Public criticism is a nuisance every notable professional athlete and coach has to deal with in some way or another. In the case of former Houston Astros manager Dusty Baker, it was reason to retire (or at least one of the reasons).
Baker, who announced his retirement late last month after 26 seasons as an MLB manager, discussed the decision during an appearance on TNT’s “The Steam Room” podcast with Charles Barkley and Ernie Johnson. He presented a surprising reason for hanging up his toothpick.
Simply put, a certain segment of online Astros fans and media were too mean to him, via the Houston Chronicle:
“We had a lot of success here, Ernie and Charles, and then the last couple of months here weren’t very pleasant, because we weren’t 10 games ahead,” Baker said. “You spoil people. They think you’re supposed to win this every year running away and it’s not like that. Every year’s different. There was a whole bunch of criticism from 30-year-olds and bloggers and tweeters that I’m not doing this and I don’t know that and I told my wife, ‘You know, I’m kind of tired of this and tired of the scrutiny and if I could go manage and show up at say 6:30 for a 7 o’clock game and leave 30 minutes after the game, don’t do the (pregame and postgame interviews), I could manage for another four or five years.’ You know what I mean? After a while, you just get tired of answering questions.”
Baker had previously hinted at a similar sentiment in his retirement news conference, answering “somewhat, yeah,” when asked if he felt “mistreated” by members of the Houston media. He also mentioned that there were “a couple instances, a couple articles” that helped him make up his mind.

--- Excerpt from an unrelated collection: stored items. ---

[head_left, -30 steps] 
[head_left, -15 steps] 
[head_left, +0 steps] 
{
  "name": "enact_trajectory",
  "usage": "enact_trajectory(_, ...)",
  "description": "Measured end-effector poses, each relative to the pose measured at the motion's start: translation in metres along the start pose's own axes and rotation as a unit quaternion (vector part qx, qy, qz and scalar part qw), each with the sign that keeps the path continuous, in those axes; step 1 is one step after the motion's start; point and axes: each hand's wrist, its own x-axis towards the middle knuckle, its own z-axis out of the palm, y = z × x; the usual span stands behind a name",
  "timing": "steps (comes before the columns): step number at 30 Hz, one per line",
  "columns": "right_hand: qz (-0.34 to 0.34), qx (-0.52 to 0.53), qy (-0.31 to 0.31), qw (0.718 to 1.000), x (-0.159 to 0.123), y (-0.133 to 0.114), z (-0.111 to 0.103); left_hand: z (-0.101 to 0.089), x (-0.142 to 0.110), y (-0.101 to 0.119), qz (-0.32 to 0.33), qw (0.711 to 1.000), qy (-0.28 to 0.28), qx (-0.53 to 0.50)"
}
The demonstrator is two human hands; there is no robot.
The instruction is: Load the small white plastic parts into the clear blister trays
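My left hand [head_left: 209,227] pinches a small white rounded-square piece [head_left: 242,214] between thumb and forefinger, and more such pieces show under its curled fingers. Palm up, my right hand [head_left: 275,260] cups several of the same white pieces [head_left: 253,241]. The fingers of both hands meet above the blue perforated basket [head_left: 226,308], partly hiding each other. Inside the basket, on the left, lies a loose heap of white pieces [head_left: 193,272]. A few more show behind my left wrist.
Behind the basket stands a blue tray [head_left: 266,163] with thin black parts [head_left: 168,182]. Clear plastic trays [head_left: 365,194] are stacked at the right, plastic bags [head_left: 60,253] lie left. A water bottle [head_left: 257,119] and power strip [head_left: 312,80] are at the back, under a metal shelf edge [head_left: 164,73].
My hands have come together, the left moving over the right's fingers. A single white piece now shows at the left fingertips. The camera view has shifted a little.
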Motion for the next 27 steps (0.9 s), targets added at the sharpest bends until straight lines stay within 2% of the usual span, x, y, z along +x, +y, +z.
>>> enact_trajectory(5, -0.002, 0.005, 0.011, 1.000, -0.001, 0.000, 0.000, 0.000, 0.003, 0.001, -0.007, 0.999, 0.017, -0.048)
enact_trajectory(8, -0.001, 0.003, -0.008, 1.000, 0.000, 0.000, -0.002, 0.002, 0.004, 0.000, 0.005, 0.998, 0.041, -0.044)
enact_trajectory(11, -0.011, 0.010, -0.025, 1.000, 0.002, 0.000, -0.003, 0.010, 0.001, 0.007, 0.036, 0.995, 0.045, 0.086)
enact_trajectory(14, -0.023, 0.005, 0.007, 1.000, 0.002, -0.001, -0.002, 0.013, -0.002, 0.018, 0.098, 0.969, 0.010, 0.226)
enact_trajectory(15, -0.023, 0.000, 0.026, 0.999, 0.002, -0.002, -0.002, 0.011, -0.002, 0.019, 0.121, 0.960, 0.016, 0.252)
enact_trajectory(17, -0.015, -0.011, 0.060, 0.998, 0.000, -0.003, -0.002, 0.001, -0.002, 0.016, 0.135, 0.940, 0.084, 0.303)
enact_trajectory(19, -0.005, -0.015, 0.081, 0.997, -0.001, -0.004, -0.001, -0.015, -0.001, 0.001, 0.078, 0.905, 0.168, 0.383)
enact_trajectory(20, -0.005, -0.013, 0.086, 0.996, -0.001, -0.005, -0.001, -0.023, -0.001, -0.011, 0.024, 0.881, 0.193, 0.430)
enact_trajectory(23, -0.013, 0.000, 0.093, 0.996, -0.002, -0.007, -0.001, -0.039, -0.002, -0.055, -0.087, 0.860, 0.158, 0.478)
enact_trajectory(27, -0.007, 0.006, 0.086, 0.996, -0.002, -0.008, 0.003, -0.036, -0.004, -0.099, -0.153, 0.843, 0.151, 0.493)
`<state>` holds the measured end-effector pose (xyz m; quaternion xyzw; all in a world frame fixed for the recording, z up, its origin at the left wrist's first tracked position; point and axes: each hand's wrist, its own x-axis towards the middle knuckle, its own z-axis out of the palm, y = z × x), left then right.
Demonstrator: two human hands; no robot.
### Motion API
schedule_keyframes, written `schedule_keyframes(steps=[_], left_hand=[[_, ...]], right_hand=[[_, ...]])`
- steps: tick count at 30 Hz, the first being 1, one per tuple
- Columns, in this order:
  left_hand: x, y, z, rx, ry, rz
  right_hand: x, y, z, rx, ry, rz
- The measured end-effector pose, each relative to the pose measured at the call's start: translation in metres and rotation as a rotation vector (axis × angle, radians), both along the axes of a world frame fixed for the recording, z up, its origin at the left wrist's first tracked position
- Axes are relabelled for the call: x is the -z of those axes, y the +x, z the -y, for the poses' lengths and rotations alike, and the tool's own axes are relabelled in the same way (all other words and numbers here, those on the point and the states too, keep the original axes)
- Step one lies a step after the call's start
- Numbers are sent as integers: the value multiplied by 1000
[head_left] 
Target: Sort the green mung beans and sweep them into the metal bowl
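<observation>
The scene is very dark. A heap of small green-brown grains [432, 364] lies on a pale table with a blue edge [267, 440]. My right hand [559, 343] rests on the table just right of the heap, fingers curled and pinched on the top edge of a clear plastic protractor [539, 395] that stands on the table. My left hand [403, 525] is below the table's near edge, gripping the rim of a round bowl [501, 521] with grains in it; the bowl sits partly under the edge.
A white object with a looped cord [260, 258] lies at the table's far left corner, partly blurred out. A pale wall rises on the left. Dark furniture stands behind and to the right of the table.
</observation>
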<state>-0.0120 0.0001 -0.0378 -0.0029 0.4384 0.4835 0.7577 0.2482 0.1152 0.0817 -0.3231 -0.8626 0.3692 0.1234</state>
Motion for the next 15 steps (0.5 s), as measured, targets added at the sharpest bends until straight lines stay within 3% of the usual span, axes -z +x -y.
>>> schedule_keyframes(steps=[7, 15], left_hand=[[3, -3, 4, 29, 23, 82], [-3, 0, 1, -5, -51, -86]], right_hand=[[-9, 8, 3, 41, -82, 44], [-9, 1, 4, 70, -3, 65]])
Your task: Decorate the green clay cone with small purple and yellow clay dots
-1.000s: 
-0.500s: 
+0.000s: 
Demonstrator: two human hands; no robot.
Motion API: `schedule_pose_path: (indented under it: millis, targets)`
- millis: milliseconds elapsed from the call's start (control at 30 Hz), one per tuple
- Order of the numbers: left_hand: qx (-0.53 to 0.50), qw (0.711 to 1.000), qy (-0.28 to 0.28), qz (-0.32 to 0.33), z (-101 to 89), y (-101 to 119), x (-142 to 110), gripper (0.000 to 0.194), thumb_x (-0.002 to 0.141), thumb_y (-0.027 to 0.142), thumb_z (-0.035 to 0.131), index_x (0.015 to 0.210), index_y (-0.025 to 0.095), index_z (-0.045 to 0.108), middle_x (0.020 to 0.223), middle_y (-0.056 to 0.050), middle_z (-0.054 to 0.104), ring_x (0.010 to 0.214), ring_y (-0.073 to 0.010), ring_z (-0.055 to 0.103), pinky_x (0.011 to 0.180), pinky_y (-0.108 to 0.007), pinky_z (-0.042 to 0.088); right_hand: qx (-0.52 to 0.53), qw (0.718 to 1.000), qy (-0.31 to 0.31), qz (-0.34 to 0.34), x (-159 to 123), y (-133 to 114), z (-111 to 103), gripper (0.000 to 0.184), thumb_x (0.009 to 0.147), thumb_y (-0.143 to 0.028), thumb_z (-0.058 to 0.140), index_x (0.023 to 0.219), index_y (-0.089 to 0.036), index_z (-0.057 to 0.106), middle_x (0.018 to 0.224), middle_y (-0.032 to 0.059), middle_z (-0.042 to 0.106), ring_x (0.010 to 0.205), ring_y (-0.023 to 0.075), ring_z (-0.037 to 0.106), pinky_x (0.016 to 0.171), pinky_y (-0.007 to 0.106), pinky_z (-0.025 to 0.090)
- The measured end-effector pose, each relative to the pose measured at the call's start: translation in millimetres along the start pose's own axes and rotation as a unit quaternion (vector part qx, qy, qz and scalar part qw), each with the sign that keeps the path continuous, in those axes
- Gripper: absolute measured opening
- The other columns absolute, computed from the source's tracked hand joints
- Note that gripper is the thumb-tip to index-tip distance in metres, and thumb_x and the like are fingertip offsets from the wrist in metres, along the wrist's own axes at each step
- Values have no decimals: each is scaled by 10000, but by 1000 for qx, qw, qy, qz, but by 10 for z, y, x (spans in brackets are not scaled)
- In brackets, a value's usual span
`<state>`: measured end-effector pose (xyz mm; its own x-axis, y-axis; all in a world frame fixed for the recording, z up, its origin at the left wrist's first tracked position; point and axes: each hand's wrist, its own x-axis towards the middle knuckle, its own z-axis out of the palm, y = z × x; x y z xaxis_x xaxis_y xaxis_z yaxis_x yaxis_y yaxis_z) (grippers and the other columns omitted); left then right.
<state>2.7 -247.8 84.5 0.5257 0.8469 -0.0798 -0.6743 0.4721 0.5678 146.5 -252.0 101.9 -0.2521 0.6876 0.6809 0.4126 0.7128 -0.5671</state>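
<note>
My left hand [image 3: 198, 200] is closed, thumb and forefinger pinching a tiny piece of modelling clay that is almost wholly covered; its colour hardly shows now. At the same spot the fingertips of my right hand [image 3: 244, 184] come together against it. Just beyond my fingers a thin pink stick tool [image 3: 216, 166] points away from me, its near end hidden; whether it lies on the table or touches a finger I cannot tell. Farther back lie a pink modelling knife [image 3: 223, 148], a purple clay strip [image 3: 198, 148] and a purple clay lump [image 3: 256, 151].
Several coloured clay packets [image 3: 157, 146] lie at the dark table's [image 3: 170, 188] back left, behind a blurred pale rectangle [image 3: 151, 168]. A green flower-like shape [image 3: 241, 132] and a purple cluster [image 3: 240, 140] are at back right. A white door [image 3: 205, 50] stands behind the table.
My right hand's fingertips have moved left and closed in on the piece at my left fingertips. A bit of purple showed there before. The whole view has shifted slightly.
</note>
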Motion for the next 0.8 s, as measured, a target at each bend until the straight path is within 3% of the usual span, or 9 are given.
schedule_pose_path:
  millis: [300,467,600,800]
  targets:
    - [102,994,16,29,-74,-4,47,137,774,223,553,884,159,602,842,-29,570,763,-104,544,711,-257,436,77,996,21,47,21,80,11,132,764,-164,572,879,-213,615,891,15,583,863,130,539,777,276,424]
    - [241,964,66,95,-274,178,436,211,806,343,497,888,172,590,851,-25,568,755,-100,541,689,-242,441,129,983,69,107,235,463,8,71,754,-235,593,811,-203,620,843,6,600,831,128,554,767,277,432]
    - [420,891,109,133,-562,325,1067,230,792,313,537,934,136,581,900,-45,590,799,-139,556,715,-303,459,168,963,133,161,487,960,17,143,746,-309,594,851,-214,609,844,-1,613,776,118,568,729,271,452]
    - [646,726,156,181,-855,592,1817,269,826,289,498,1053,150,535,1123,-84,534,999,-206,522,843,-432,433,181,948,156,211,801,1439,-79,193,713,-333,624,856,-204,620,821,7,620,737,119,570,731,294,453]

Blogger questions weren’t the sole reason for Baker’s retirement, though, as he told Barkley and Johnson that he also considered his health at 74 years old. His son Darren is also a player in the Washington Nationals organization, a career Baker seemed very interested in following more closely.
Baker joined the Astros in 2020, at a time when the franchise certainly needed someone like him. The managerial vacancy opened due to the firing of A.J. Hinch in the aftermath of the cheating scandal that rocked baseball and tainted the Astros’ reputation, not to mention their 2017 title. The team needed a manager that could give it an appearance of integrity, and Baker fit the bill.
That match certainly seemed to work out for both parties. Under Baker, the Astros posted a 320-226 regular season record, reached the ALCS all four seasons and won the World Series in 2022. Meanwhile, the Astros gave Baker a chance to get back into baseball two seasons after the Washington Nationals let him go and an organization with enough talent to consistently compete for the World Series.
Of course, Baker’s reputation for being the last true old school manager, fair or not, was a contrast with the previously stats-obsessed Astros, and maybe that was reflected in the questions and criticism he received as manager. Part of being a manager is fielding questions nearly every day, both before and after the games, and few, if any, of them enjoy that part of the job.
When you’re as accomplished as Baker, that can be reason enough to opt for retirement.